Counties with the highest affordability index (most affordable relative to historic norms for the county) in Q2 2017 were Atlantic County, New Jersey, in the Atlantic City metro area (161); Sussex County, New Jersey (153); Onslow County, North Carolina, in the Jacksonville metro area (147); Orange County, New York, in the New York metro area (141); and Tolland County, Connecticut, in the Hartford metro area (138). Buying a home requires highest share of wages in Bay Area, Brooklyn, Park City, Key West
Nationwide in Q2 2017, buying a median-priced home required 31.8 percent of average wages.
Counties with the highest share of average wages needed to buy a median-priced home in Q2 2017 were Marin County, California, in the San Francisco metro area (126.4 percent); Kings County (Brooklyn), New York (125.9 percent); Santa Cruz County, California (112.3 percent); Summit County, Utah in the Summit Park metro area (107.8 percent); and Monroe County, Florida, in the Key West metro area (100.3 percent). More than 43 percent of average wages needed to buy a home in 31 percent of markets
Average wage earners would need to spend more than 43 percent of their income -- the maximum debt-to-income ratio allowed for a "qualified mortgage" under guidelines from the Consumer Financial Protection Bureau (CFPB) -- to buy a median-priced home in 144 of the 464 counties (31 percent) analyzed for the report.

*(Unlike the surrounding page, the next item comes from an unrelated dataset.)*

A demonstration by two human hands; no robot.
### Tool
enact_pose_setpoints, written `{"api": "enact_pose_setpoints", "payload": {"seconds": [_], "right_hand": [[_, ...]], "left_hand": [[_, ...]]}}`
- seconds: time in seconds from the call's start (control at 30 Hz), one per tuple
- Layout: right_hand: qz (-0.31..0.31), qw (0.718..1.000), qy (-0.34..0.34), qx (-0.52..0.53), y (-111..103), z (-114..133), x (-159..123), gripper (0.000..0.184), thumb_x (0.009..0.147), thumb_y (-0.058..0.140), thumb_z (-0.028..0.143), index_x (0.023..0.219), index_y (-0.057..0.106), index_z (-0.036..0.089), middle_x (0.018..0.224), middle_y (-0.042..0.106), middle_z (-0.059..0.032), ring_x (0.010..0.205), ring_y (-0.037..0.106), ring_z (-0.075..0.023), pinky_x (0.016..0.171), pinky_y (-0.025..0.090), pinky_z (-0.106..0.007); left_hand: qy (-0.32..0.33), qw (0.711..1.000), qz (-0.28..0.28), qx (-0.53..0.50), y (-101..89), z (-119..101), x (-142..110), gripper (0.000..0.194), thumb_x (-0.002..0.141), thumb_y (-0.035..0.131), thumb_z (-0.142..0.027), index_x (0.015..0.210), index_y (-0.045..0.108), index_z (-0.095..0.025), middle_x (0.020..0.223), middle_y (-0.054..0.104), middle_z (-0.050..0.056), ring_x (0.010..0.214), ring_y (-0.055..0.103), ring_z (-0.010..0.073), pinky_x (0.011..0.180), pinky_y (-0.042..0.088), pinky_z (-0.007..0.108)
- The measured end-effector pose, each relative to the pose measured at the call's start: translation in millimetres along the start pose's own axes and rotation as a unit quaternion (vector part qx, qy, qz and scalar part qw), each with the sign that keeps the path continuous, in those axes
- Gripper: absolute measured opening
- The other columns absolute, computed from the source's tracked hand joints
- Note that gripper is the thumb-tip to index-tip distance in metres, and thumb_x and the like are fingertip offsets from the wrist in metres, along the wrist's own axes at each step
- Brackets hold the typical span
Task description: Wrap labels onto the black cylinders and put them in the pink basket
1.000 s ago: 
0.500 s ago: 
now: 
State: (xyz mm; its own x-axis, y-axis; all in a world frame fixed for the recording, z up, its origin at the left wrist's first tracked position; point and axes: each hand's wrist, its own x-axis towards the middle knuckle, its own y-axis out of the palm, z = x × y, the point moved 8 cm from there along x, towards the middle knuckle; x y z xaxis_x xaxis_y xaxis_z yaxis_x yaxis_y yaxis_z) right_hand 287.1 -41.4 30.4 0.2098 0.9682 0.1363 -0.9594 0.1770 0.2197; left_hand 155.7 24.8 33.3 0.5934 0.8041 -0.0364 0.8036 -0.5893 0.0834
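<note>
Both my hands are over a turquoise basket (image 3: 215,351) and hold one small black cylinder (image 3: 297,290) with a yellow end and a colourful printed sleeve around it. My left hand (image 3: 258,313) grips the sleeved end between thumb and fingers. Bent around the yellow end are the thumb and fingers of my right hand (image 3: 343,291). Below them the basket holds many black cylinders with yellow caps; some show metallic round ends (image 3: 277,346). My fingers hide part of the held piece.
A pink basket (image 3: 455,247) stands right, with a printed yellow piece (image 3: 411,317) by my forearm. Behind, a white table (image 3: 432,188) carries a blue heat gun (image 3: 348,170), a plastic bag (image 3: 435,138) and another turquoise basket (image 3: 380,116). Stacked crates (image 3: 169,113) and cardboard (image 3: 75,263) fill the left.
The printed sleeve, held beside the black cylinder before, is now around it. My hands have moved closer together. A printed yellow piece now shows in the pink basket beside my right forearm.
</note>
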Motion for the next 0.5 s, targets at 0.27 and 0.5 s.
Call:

Counties requiring more than 43 percent of income to buy a median-priced home included Los Angeles County, California (66.9 percent); San Diego County, California (65.2 percent); Orange County, California (83.2 percent); Kings County (Brooklyn), New York (125.9 percent); and Queens County, New York (77.6 percent). Less than 25 percent of average wages needed to a buy a home in 22 percent of markets
Average wage earners would need to spend less than 25 percent of their income to buy a median-priced home in 102 of the 464 counties (22 percent) analyzed for the report, including Wayne County, Michigan in the Detroit metro area (12.8 percent); Philadelphia County, Pennsylvania (17.1 percent); Cuyahoga County, Ohio in the Cleveland metro area (18.4 percent); Allegheny County, Pennsylvania in the Pittsburgh metro area (22.1 percent); and Saint Louis County, Missouri (24.9 percent).
"Ohio continues to be a very affordable housing market, even though we are seeing an overall statewide increase in housing prices," said Matthew Watercutter, senior regional vice president and broker of record for HER Realtors, covering the Dayton, Columbus and Cincinnati markets in Ohio. "This increase is due to a lack of quality inventory, which causes multiple offers on homes and above asking offers in order for buyers to achieve an accepted offer very early in the marketing of new inventory.
"Some areas are still seeing lower than normal sale prices and home prices are still recovering," Watercutter added. "These areas are still in an economic recovery mode, and have not seen the increase in housing prices as quickly as other areas of the state."